China: Womens' rights activist faces harassment after Oscars nomination

The documentary would have become one of only a handful of movies by a mainland Chinese filmmaker to ever be nominated for an Oscar.

Update: 2017-01-29 16:26 GMT
After a documentary on Ye Haiyan's work made the Oscar's short list, local authorities in China killed activist her gas, water, electricity and Internet (Photo:AFP)

Beijing: Ye Haiyan, one of China's most prominent women's rights activists, huddled in her unheated apartment on the outskirts of Beijing, waiting to learn if the documentary that propelled her to international fame would receive an Oscar nod.

Last month, "Hooligan Sparrow", a documentary following her activism on behalf of sexually abused children, made a short list for the Academy Awards. Last week, local authorities killed her gas, water, electricity and Internet.

When she learned the film was not included among the final five nominees announced Tuesday, she breathed a sigh of relief.

"If many people started paying attention to me because of the film, I suspect I wouldn't be able to stay in China much longer," she said.

"I don't want to stand up and become an even more prominent dissident here."

Since 2012, Ye has gained a huge online following for shock-tactic human rights activism: working for free in a brothel to advocate for sex worker rights and making a tongue-in-cheek offer to sleep with a school principal who raped and pimped out his students in the southern island province of Hainan.

Her work drew the attention of internationally renowned Chinese artist Ai Weiwei, who posed nude with her in a controversial photograph.

But the spotlight also attracted the attention of the country's police, who ruthlessly persecuted the single mother for her role in organising protests over the school rape case.

Big news in China

The director of "Hooligan Sparrow", New York-based Nanfu Wang, captured the drama of intimidation, detention and evictions Ye suffered in the summer of 2013, weaving the tense footage into a thriller-esque narrative.

The first-time director's documentary would have become one of only a handful of movies by a mainland Chinese filmmaker to ever be nominated for an Oscar.

Wang was disappointed the film was not included among the final five nominees.

"A nomination would have been big news in China –- the kind of news that state censorship would struggle to manage," Wang said.

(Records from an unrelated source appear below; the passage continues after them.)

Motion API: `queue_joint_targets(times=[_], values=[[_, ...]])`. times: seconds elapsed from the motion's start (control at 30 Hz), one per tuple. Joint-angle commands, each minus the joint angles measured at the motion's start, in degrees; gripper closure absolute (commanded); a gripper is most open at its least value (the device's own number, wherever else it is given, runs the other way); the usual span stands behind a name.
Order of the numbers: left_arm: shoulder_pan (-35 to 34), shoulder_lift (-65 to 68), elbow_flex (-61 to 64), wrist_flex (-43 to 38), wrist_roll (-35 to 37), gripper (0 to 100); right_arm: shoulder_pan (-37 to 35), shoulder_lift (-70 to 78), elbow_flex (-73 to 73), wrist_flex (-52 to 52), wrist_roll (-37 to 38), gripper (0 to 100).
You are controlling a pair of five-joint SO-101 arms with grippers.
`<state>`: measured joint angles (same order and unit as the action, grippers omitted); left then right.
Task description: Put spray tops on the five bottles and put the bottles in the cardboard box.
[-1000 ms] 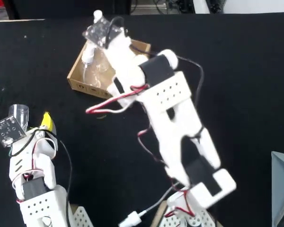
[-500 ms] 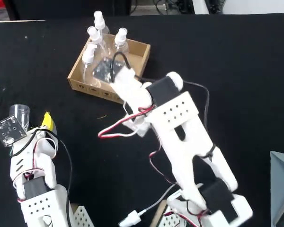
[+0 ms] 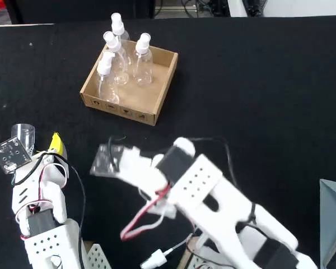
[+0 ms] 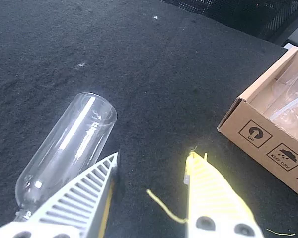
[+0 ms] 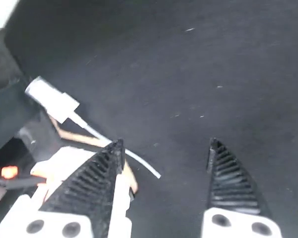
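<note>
- Progress: four of five done, as I read it. Four capped bottles (image 3: 143, 59) stand upright in the cardboard box (image 3: 119, 106), at about 11 o'clock on the table (image 3: 269, 84) in the high view.
- They cluster toward the box's 10 o'clock corner. The side of the box toward 4 o'clock has room for one more.
- Left to do: the fifth bottle (image 3: 23, 134) needs a top and then boxing.
- That bottle has no spray top. It sits at about 8 o'clock near the table's edge, well apart from the box.
- In the left wrist view the fifth bottle (image 4: 64, 146) looks to be lying on its side. It's clear, empty and round-ended, with glare along its length.
- Left gripper (image 4: 153, 158) is spread wide and grasping nothing. The bottle lies just outside its white finger, not between the jaws. I can't tell whether they touch.
- The loose spray top (image 3: 155, 259) lies on the table at 6 o'clock, close to the arm bases.
- In the right wrist view it (image 5: 52, 99) is a white head with a thin dip tube trailing off it.
- Right gripper (image 5: 166, 145) is also spread and empty. It hangs over bare table, with the tube's end near its white-backed finger.
- My call: the thin tube and small head need a careful pinch, and the clear bottle may roll.
</note>
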<state>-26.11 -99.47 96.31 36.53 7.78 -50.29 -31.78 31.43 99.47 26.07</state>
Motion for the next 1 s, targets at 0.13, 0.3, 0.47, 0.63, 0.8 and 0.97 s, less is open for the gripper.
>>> queue_joint_targets(times=[0.13,0.3,0.47,0.63,0.8,0.97], values=[[-0.75,-1.05,-1.19,-0.53,-0.62,80,-7.30,-5.85,6.46,0.35,1.76,78.3],[-0.75,-1.05,-1.19,-0.62,-0.62,80,-8.00,-5.67,7.34,0.53,5.89,78.3],[-0.75,-1.05,-1.19,-0.62,-0.62,80,-8.00,-5.67,12.35,0.09,15.91,78.3],[-1.71,-1.05,-1.54,-0.62,-0.44,80,-8.00,-5.58,16.40,-0.88,22.77,78.3],[-4.88,-0.97,-0.84,-4.04,-0.09,80,-8.00,-5.58,22.20,-7.47,28.66,78.3],[-5.32,-0.97,-0.75,-4.04,0.00,80,-8.09,-5.58,29.23,-14.77,30.24,78.3]])
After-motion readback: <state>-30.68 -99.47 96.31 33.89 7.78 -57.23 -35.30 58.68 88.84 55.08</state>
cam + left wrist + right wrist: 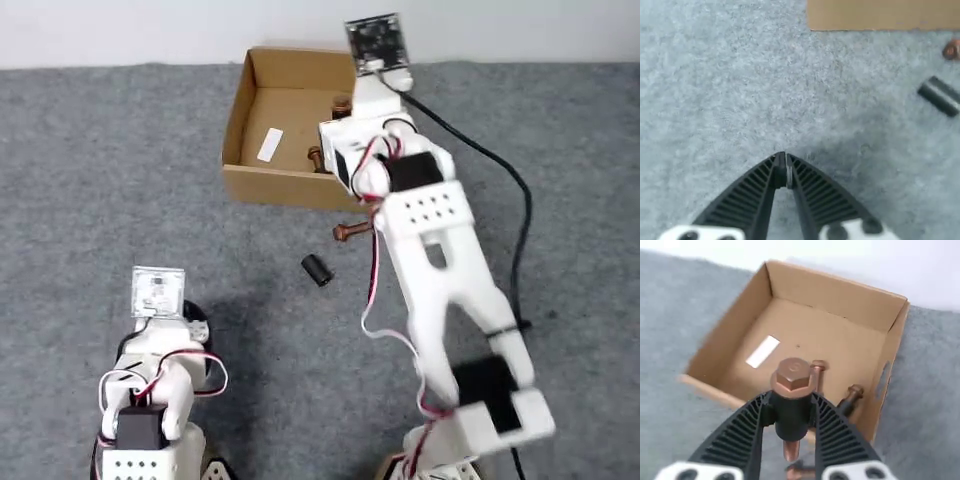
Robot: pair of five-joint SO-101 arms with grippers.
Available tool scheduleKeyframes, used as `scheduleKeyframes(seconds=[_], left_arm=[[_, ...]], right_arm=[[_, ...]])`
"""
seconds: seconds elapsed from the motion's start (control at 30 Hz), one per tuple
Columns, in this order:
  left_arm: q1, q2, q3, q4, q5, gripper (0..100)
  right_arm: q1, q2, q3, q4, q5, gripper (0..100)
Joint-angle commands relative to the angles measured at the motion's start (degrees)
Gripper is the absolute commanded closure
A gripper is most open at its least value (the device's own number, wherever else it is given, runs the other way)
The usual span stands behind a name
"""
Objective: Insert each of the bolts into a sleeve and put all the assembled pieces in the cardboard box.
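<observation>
The right end effector is clenched on a black sleeve with a copper bolt through it. The piece's long axis runs between the fingers, the hex head facing the wrist camera and the shank tip poking out of the sleeve's far end. It hangs at the near wall of the cardboard box, which sits open on the grey counter.

Inside the box lie two more bolts, one near the middle of the floor and one by the side wall with a dark sleeve on its shank; I cannot tell whether the first carries a sleeve. A white label lies flat on the box floor.

Outside the box, a loose bolt lies on its side with its head pointing away from the right arm, and just beside it a single loose sleeve lies on its side at a slant.

The left end effector is clenched with nothing in it, low over the counter, well apart from these parts
</observation>
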Motion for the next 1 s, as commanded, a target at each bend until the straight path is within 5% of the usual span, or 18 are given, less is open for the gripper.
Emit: scheduleKeyframes(seconds=[0.0, 0.4, 0.7, 0.97], left_arm=[[-2.64, -0.53, -0.40, -2.81, 4.31, 100], [-6.68, -0.18, -0.40, -3.25, 9.67, 100], [-6.68, -0.18, -0.40, -3.25, 9.76, 100], [-6.68, -0.18, -0.40, -3.16, 9.76, 100]], right_arm=[[2.15, 5.49, -6.24, -5.93, 5.01, 99.1], [4.44, 25.63, -15.47, -10.15, 12.75, 99.0], [4.09, 29.14, -15.74, -0.66, 15.47, 85.1], [3.56, 24.66, -23.47, 10.42, 15.12, 87.9]])
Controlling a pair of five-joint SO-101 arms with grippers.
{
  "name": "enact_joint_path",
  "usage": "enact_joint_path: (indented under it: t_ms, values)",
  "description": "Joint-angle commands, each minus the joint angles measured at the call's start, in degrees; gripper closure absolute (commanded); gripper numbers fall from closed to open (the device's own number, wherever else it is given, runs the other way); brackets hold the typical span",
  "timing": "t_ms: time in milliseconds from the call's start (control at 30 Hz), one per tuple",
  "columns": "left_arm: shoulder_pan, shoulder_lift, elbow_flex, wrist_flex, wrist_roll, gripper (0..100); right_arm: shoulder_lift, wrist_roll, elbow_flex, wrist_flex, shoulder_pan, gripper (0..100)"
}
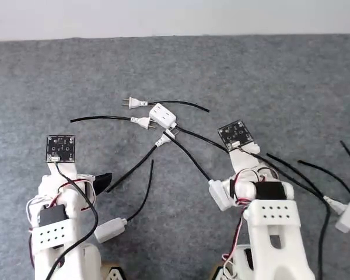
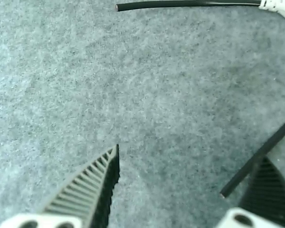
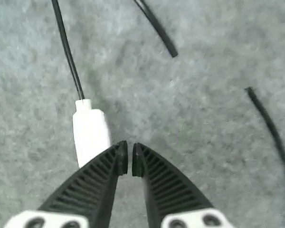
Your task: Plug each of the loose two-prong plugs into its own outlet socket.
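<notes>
One loose plug (image 1: 135, 103) lay near the white outlet block (image 1: 162, 115), out ahead of me. My left fingers (image 2: 85, 194) were spread wide above the grey counter (image 2: 156, 118). My right fingers (image 3: 99, 180) were pressed together on nothing, just beside a white socket (image 3: 90, 135).

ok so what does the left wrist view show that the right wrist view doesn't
Only the left wrist view: the left gripper wide open over the carpet, a cut cable end close to it, and a white plug on its cable farther off.
Only the right wrist view: the right gripper shut on nothing, with a white block on a black cable lying close beside it.
Both: grey carpet and loose black cable.
</notes>
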Motion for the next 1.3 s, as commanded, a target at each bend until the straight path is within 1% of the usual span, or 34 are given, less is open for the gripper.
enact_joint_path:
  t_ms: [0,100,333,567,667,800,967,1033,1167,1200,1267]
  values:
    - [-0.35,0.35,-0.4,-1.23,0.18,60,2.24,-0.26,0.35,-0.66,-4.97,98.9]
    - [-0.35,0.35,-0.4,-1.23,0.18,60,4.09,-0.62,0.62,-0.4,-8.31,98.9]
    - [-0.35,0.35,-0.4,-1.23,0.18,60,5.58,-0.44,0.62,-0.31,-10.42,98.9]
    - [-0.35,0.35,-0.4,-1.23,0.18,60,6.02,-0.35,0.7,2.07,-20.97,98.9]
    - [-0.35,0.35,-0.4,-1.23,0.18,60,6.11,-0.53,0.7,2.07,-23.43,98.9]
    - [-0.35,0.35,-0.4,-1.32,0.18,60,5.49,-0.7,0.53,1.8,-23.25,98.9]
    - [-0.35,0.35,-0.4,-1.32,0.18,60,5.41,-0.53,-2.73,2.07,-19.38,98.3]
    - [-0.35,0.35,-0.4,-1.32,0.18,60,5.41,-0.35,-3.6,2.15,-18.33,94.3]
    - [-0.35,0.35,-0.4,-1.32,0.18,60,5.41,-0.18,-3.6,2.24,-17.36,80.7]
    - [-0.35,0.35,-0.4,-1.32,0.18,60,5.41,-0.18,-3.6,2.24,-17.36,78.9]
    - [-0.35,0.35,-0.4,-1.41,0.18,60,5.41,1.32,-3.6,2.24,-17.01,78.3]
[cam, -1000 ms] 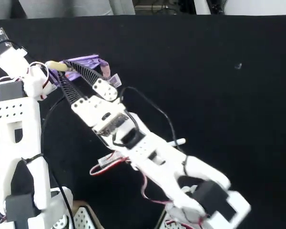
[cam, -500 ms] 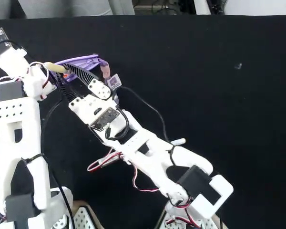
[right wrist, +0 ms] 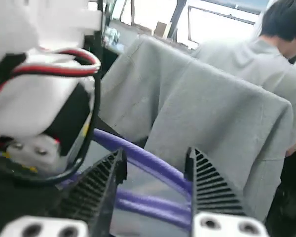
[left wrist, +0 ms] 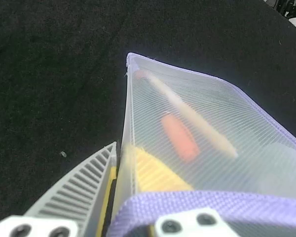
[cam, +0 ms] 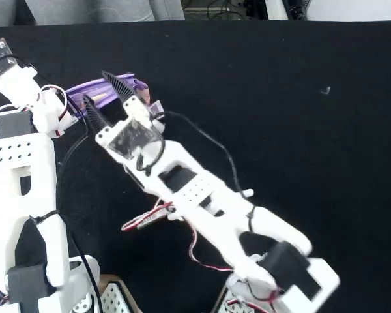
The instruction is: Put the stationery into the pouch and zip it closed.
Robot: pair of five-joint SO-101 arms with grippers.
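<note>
The pouch [cam: 78, 87] is clear mesh with purple trim, held up at the table's back left. In the left wrist view the pouch [left wrist: 197, 128] holds a cream stick [left wrist: 192, 118], an orange piece [left wrist: 180, 138] and a yellow piece [left wrist: 153, 175]. My left gripper [left wrist: 123, 197] is shut on its purple edge, and stands at the pouch's left end [cam: 64, 104]. My right gripper [cam: 94, 86] is open, and its black ribbed fingers [right wrist: 96, 190] straddle the pouch's purple rim [right wrist: 158, 168]. A zipper tag [cam: 155, 107] hangs at the pouch's right end.
A small white stick-like thing [cam: 246, 193] lies on the black table [cam: 313, 130], half under the right arm. The left arm's white body [right wrist: 44, 113] stands close beside my right gripper. The table's right half has free room.
My right gripper has tipped upward and spread wider around the pouch's rim. The cream stick that poked out of the pouch's left end no longer sticks out in the high view.
</note>
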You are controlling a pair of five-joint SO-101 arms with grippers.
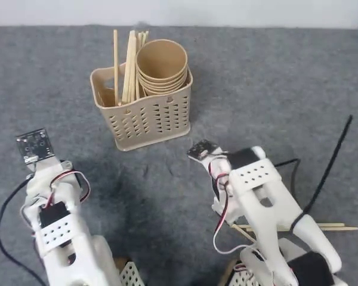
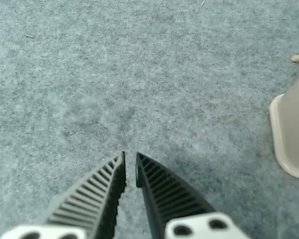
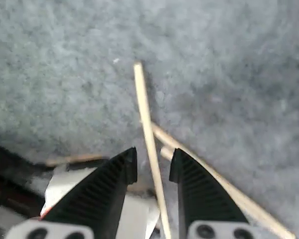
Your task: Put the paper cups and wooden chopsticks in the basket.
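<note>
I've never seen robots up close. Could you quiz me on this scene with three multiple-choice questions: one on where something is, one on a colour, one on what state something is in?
1. Where are the cups?
A. lying on the carpet
B. stacked in the basket
C. held by an arm

2. What colour is the basket?
A. beige
B. red
C. black

3. How is the right gripper?
A. shut on a cup
B. shut and empty
C. open, with a chopstick between its fingers

Answers:
1 B: the high view shows the cups nested one in another inside the basket.
2 A: its perforated walls are a pale beige.
3 C: the right wrist view shows a gap between the fingers, with the chopstick running through it.
</note>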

Greater exposure might mean greater protection for Ye from authorities bent on muzzling civil society, but it could also end in increased harassment, she said.

Wang has not returned to China since the film debuted, unsure of the consequences that might await her.

Since President Xi Jinping took power in late 2012, authorities have carried out a brutal crackdown on civil society, which has seen hundreds of lawyers, activists and academics detained and dozens jailed.

"It's difficult to know for sure how the government will behave," she said.

Quite dangerous

Since the film's release, Ye has been forced to reevaluate her often sensationalistic tactics.

Things were "quite dangerous" for a while, she said, as the government upped its surveillance.

"After Hainan and Nanfu's film, I thought: 'My God, our country is so rotten. The authorities are capable of anything,'" she said.

"Before, I'd been so naive. I thought as long as I made noise, the government would hear me and change."

Living under constant scrutiny, she said, has forced her to find a balance between speaking out for her beliefs and keeping a low-enough profile to avoid becoming further entangled.

Her previous tactics, inspired by Western-style activism, fell on deaf ears in China, she said.

"People wouldn't listen to anything you said, thinking you'd been brainwashed by Western universal values," she said.

To change Chinese hearts and minds, she is going to "try to better understand people and find language that they can accept".

"I'm even willing to work with the Communist party," she added.

The government, however, does not seem interested in the offer: local officials have shut off her utilities in an attempt to drive her from her home, this time for posting an article about the party's founding father Mao Zedong.

After she criticised a small but vocal resurgence of praise for the leader whose failed policies killed tens of millions, government censors closed her social media accounts and local police threatened to lock her in her home if she did not leave.

"We might have to jump out the second-storey window," she said.

But while Ye may bend to the party's will, she refuses to break. She has turned her predicament into performance art, hanging a red lantern on her staircase for every day she goes without power.

"As long as they allow me a small space in this country to survive and speak, I won't leave or give up being a critic."